ACTIVITY
An exact copy of the entries is needed, with every picture left out.

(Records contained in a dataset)
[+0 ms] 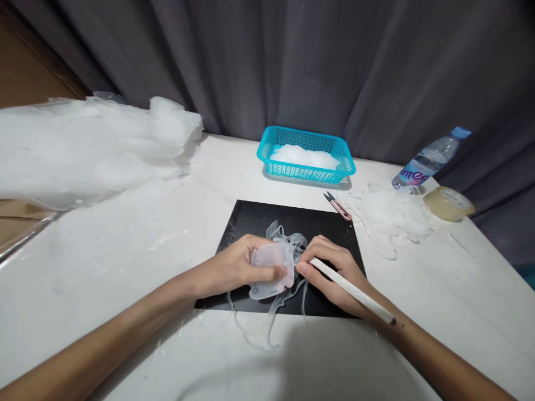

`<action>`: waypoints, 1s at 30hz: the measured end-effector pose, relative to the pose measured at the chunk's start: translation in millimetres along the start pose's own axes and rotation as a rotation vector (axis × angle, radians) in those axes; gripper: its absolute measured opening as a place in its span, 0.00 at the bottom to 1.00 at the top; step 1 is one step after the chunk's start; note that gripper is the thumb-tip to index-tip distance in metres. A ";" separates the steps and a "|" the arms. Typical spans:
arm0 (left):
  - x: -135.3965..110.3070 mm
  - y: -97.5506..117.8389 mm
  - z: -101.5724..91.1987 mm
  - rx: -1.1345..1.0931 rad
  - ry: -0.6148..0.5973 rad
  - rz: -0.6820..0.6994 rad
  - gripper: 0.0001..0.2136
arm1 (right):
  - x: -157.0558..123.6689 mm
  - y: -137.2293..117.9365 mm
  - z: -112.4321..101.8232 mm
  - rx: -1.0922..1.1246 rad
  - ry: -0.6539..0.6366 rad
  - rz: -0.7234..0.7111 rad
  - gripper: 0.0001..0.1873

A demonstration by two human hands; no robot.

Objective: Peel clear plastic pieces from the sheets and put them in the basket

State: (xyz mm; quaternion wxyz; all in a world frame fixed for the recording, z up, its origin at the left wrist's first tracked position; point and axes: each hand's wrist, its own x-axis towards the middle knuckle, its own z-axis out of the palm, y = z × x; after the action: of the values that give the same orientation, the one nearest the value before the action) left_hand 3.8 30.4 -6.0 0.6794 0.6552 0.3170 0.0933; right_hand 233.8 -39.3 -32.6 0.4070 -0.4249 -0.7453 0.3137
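Note:
My left hand (238,266) grips a small translucent silicone piece (271,272) over a black mat (251,220), its thumb pressed on the piece's face. Thin clear strips (288,236) hang and curl off the piece. My right hand (330,272) is closed in a pen grip on a long white stick tool (355,291), whose tip meets the right edge of the piece. Both hands rest near the mat's front edge.
A turquoise basket (307,167) holding white translucent pieces stands behind the mat. Pink snips (337,205) lie at the mat's back right corner. A heap of clear scraps (390,217), a tape roll (448,201) and a water bottle (430,159) sit right. A big pile of translucent material (83,147) fills the left.

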 end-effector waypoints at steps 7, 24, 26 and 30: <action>-0.1 0.0 3.1 -0.084 -0.099 -0.052 0.05 | 2.5 6.4 2.3 -0.185 0.231 -0.019 0.10; 0.5 1.3 3.8 -0.129 -0.023 0.020 0.17 | 0.0 4.9 5.2 -0.084 0.092 0.041 0.08; 0.7 2.2 6.2 -0.118 -0.007 0.040 0.14 | -0.1 4.0 7.3 -0.024 0.075 0.072 0.06; 0.9 4.6 8.5 -0.109 0.010 0.047 0.10 | 1.2 0.0 7.1 0.073 0.097 0.130 0.08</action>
State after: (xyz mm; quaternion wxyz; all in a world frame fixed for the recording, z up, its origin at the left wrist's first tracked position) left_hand 10.6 24.4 -2.4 0.7100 0.6241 0.2993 0.1298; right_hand 227.2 -39.2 -35.5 0.4364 -0.4720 -0.6837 0.3454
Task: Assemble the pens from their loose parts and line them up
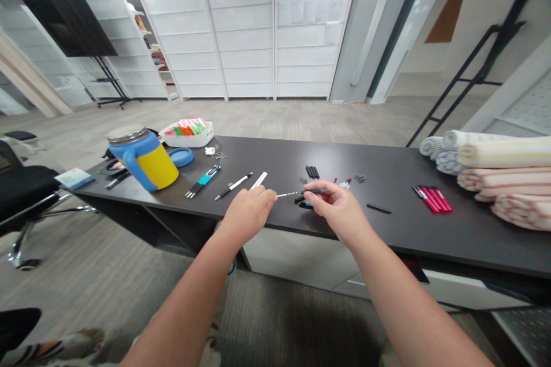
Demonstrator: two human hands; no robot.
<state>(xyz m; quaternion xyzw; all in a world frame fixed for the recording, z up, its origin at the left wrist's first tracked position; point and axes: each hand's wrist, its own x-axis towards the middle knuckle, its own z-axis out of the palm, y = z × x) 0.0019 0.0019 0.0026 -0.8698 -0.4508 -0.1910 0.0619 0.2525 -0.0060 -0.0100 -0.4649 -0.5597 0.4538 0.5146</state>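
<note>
My left hand (252, 206) pinches one end of a thin pale pen refill (288, 194) with dark print on it. Its other end meets a short black pen part (317, 190), which my right hand (338, 203) grips between thumb and fingers; whether the refill sits inside it I cannot tell. Several white tubes (259, 180) lie just beyond my left hand, with a white-and-black pen (233, 186) to their left. Several short black pieces (312, 172) lie beyond my right hand, near small springs (360, 178). Black and teal parts (305, 205) are partly hidden beneath my right hand.
At left stand teal-and-black pens (203, 181), a yellow-and-blue jug (148, 160), a blue lid (181, 156) and a white basket (189, 136). A black tube (379, 208), red pens (433, 199) and rolled cloths (503, 166) lie at right on the dark table (267, 152).
</note>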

SOLUTION
[+0 ms] 

`<action>`: waypoints, 1s at 30hz: the measured end-effector pose, relative to the pose measured at the chunk's start: translation in millimetres along the start pose's own axes and rotation as a rotation vector (axis × angle, radians) in those axes; gripper: its absolute measured opening as a place in its span, 0.00 at the bottom to 1.00 at the top; step 1 is one step after the chunk's start; note that gripper is the thumb-tip to index-tip distance in metres. A ";" separates the steps and a "|" the arms. Typical spans:
arm0 (left):
  - x: -135.3965..110.3070 mm
  - y: -97.5506..117.8389 mm
  - z: -101.5724..91.1987 mm
  - rx: -1.1345..1.0931 rad
  - ry: -0.6148..0.5973 rad
  - rz: -0.6820..0.6994 rad
  - gripper: 0.0001..0.2136
arm1 (right):
  - x: -157.0558..123.6689 mm
  - y: -137.2293..117.9365 mm
  - z: -112.4321..101.8232 mm
  - rx: -1.0922..1.1246 rad
  - ry: -0.6539..0.6366 rad
  - rz: -0.7234..0.7111 rad
  - gripper: 0.0001..0.1873

A demonstration by two human hands; no robot.

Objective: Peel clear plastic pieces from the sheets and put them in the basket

State: (xyz mm; quaternion wxyz; all in a world frame fixed for the recording, z up, its origin at the left wrist's first tracked position; point and axes: each hand's wrist, its own x-axis towards the middle knuckle, its own z-axis out of the palm, y = z × x; after the action: of the values that give the same orientation, the one nearest the value before the action) left_hand 3.8 30.4 -6.0 0.6794 0.6552 0.3170 0.0933; right_hand 233.8 -39.3 -32.6 0.4070 -0.4249 -0.7453 0.3137
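Note:
My left hand (238,266) grips a small translucent silicone piece (271,272) over a black mat (251,220), its thumb pressed on the piece's face. Thin clear strips (288,236) hang and curl off the piece. My right hand (330,272) is closed in a pen grip on a long white stick tool (355,291), whose tip meets the right edge of the piece. Both hands rest near the mat's front edge.
A turquoise basket (307,167) holding white translucent pieces stands behind the mat. Pink snips (337,205) lie at the mat's back right corner. A heap of clear scraps (390,217), a tape roll (448,201) and a water bottle (430,159) sit right. A big pile of translucent material (83,147) fills the left.
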
 end-effector waypoints at steps 7, 24, 26 and 30: <action>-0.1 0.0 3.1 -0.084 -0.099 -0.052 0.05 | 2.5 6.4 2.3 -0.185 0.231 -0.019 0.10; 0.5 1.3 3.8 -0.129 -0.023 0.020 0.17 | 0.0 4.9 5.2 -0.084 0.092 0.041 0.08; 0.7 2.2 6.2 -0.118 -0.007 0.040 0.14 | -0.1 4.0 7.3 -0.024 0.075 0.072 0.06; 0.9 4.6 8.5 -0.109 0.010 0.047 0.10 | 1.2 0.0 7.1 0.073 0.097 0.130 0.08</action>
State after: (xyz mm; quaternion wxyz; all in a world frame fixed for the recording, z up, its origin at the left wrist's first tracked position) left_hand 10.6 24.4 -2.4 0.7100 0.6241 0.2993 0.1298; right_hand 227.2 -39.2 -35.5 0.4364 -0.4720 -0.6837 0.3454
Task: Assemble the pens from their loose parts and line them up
Demonstrator: two human hands; no robot.
<state>(xyz m; quaternion xyzw; all in a world frame fixed for the recording, z up, its origin at the left wrist's first tracked position; point and axes: each hand's wrist, its own x-axis towards the middle knuckle, its own z-axis out of the palm, y = z × x) 0.0019 0.0019 0.0026 -0.8698 -0.4508 -0.1910 0.0619 0.2525 -0.0060 -0.0100 -0.4649 -0.5597 0.4538 0.5146</state>
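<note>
My left hand (252, 206) pinches one end of a thin pale pen refill (288, 194) with dark print on it. Its other end meets a short black pen part (317, 190), which my right hand (338, 203) grips between thumb and fingers; whether the refill sits inside it I cannot tell. Several white tubes (259, 180) lie just beyond my left hand, with a white-and-black pen (233, 186) to their left. Several short black pieces (312, 172) lie beyond my right hand, near small springs (360, 178). Black and teal parts (305, 205) are partly hidden beneath my right hand.
At left stand teal-and-black pens (203, 181), a yellow-and-blue jug (148, 160), a blue lid (181, 156) and a white basket (189, 136). A black tube (379, 208), red pens (433, 199) and rolled cloths (503, 166) lie at right on the dark table (267, 152).
</note>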

What the exercise asked for is complete.